Dinaciclib decreases the protein expression levels of various BCSC and ESC markers in MCF-7 and HCC-1806 cells
Next, the protein expression levels of three well-known BCSC markers (CD44, ALDH1 and Bmi1) and three ESC markers (Oct4, Nanog and Sox2) were examined via western blotting in MCF-7 and HCC-1806 cells treated without or with dinaciclib. In agreement with the aforementioned observations, dinaciclib decreased the expression levels of not only the three BCSC markers, but also the three ESC markers in a dose-dependent manner in MCF-7 (Fig. 2A) and HCC-1806 (Fig. 2B) cells. Since these BCSC and ESC markers are commonly used together for identifying BCSCs, the current results further indicated the potential of dinaciclib in diminishing the CSC populations in both BC lines.

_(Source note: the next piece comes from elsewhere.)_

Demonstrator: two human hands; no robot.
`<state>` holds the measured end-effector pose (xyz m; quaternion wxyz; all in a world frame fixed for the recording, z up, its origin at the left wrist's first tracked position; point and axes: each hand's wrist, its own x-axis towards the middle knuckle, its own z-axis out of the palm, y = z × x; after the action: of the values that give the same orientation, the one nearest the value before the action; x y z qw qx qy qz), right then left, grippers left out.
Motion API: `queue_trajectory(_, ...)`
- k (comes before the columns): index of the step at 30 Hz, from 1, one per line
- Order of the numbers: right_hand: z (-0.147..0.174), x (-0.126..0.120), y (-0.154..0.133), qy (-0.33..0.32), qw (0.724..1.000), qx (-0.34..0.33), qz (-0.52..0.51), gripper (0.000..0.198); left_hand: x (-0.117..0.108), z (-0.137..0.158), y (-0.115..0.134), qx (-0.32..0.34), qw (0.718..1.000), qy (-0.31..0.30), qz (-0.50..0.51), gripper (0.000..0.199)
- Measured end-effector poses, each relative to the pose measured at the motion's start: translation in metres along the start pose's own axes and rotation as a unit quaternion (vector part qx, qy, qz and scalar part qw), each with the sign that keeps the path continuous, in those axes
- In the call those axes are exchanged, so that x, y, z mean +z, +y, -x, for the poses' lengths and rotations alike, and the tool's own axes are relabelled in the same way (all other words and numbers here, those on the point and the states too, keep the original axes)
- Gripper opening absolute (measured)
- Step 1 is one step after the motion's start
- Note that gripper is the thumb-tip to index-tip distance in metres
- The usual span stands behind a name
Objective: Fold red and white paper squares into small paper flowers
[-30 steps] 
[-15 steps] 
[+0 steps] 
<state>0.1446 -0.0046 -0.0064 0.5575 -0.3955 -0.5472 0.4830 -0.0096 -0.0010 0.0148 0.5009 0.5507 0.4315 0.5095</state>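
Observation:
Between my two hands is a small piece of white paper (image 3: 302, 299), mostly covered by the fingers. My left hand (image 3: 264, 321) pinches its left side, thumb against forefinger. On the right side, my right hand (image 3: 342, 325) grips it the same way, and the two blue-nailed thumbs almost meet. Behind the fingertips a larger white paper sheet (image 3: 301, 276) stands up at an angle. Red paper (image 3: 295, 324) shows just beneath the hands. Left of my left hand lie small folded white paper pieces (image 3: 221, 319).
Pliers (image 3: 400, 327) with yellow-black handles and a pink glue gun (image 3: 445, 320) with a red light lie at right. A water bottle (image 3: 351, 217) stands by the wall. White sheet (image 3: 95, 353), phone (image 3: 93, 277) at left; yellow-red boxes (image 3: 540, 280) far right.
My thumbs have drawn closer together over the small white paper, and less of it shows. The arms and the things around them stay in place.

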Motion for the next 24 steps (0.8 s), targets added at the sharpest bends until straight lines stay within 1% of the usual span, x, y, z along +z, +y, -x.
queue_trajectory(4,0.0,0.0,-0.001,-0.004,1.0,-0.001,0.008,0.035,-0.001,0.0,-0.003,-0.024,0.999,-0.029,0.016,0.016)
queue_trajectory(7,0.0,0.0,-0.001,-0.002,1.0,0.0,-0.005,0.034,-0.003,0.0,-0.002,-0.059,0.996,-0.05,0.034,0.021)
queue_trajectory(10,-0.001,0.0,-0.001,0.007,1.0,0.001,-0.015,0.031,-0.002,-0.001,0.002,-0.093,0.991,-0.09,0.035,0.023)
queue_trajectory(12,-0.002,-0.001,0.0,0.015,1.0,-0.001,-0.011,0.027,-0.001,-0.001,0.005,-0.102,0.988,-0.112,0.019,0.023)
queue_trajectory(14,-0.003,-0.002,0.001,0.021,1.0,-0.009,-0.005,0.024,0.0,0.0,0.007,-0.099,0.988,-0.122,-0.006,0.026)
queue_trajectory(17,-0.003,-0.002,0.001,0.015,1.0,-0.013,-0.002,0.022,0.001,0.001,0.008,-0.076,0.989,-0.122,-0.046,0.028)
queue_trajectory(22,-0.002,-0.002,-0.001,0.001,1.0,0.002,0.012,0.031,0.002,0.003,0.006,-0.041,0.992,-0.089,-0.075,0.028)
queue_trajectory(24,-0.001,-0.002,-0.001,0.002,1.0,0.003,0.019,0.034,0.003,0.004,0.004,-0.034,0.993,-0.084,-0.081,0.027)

FoxM1 expression and phosphorylation are decreased by dinaciclib in MCF-7 and HCC-1806 cells
Given that certain CDKs can regulate the transcriptional activity and stability of FoxM1 by phosphorylating various serine and threonine residues, including Ser35 (14), and the fact that FoxM1 plays a critical role in maintaining the stemness of a wide variety of cancers including BC (15), we hypothesized that some of the stemness-inhibitory effects of dinaciclib in MCF-7 and HCC-1806 cells may be due to its effects on the expression and/or stability of FoxM1. The RT-qPCR results demonstrated that the mRNA expression levels of FoxM1 were significantly decreased by dinaciclib treatment in both cell lines (Fig. 2C and E). Furthermore, the protein expression levels of total FoxM1 and p-FoxM1 (Ser35) in both cell lines were also markedly decreased by dinaciclib (Fig. 2D and F). Taken together, these data demonstrated that dinaciclib could not only downregulate the expression of FoxM1, but also decrease its phosphorylation at Ser35 in MCF-7 and HCC-1806 cells.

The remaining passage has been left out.